Transcribe the data in full and exactly, omitting any pictures.

EXERCISE DATA Start Marker

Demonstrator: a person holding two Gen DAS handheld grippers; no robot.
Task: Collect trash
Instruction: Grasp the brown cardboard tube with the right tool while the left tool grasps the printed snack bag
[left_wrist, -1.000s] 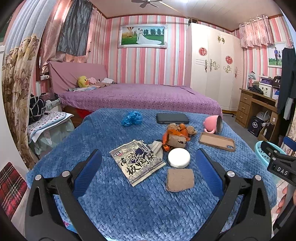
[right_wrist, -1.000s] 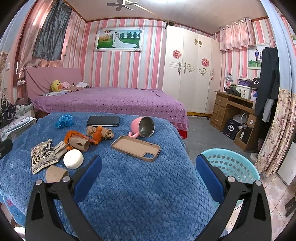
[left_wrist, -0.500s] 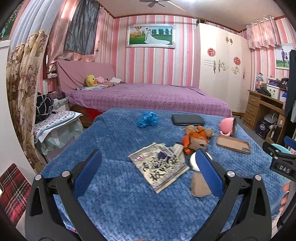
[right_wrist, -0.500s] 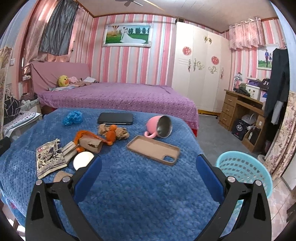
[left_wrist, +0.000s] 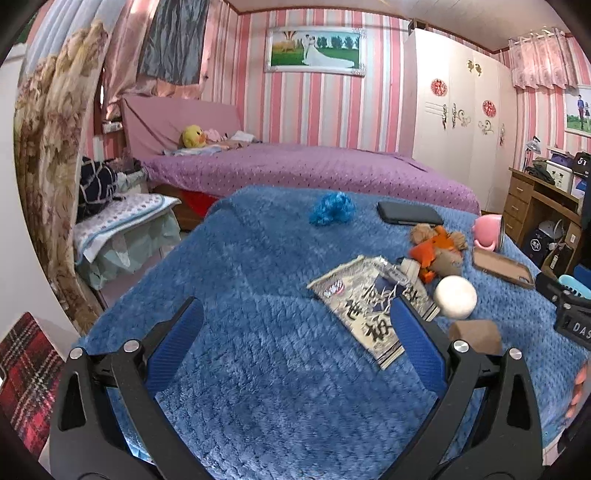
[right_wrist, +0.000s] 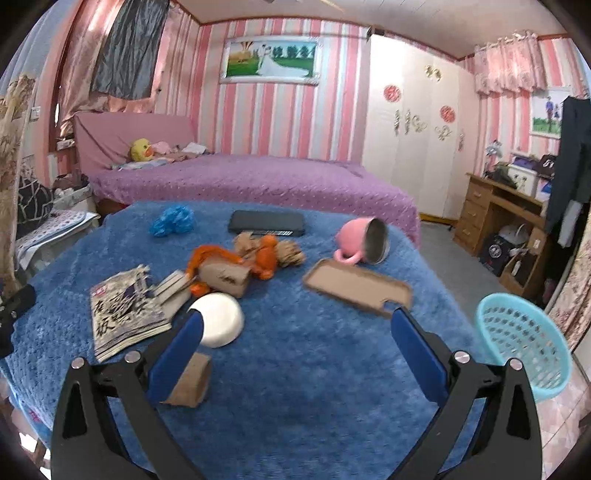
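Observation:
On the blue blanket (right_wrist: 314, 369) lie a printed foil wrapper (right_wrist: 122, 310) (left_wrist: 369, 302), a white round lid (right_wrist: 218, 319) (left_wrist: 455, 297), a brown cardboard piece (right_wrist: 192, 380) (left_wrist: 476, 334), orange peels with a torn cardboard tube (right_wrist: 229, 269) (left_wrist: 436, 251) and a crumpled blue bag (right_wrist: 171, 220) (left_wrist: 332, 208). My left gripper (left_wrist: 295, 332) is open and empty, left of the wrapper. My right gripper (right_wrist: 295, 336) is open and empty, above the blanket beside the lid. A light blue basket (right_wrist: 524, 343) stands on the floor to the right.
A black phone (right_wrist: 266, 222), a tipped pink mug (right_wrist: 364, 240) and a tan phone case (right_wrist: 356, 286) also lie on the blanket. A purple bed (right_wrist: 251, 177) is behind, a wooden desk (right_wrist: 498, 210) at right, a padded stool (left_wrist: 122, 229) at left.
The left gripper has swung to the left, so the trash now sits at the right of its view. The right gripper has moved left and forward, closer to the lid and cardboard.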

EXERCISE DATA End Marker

## TASK ANSWER
Demonstrator: a person holding two Gen DAS handheld grippers; no robot.
Task: Collect trash
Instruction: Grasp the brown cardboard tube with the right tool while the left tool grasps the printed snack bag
[left_wrist, -1.000s] 
[right_wrist, -1.000s] 
[left_wrist, -0.500s] 
[right_wrist, -0.500s] 
[left_wrist, +0.000s] 
[right_wrist, +0.000s] 
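Observation:
On the blue blanket (right_wrist: 314, 369) lie a printed foil wrapper (right_wrist: 122, 310) (left_wrist: 369, 302), a white round lid (right_wrist: 218, 319) (left_wrist: 455, 297), a brown cardboard piece (right_wrist: 192, 380) (left_wrist: 476, 334), orange peels with a torn cardboard tube (right_wrist: 229, 269) (left_wrist: 436, 251) and a crumpled blue bag (right_wrist: 171, 220) (left_wrist: 332, 208). My left gripper (left_wrist: 295, 332) is open and empty, left of the wrapper. My right gripper (right_wrist: 295, 336) is open and empty, above the blanket beside the lid. A light blue basket (right_wrist: 524, 343) stands on the floor to the right.
A black phone (right_wrist: 266, 222), a tipped pink mug (right_wrist: 364, 240) and a tan phone case (right_wrist: 356, 286) also lie on the blanket. A purple bed (right_wrist: 251, 177) is behind, a wooden desk (right_wrist: 498, 210) at right, a padded stool (left_wrist: 122, 229) at left.
The left gripper has swung to the left, so the trash now sits at the right of its view. The right gripper has moved left and forward, closer to the lid and cardboard.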

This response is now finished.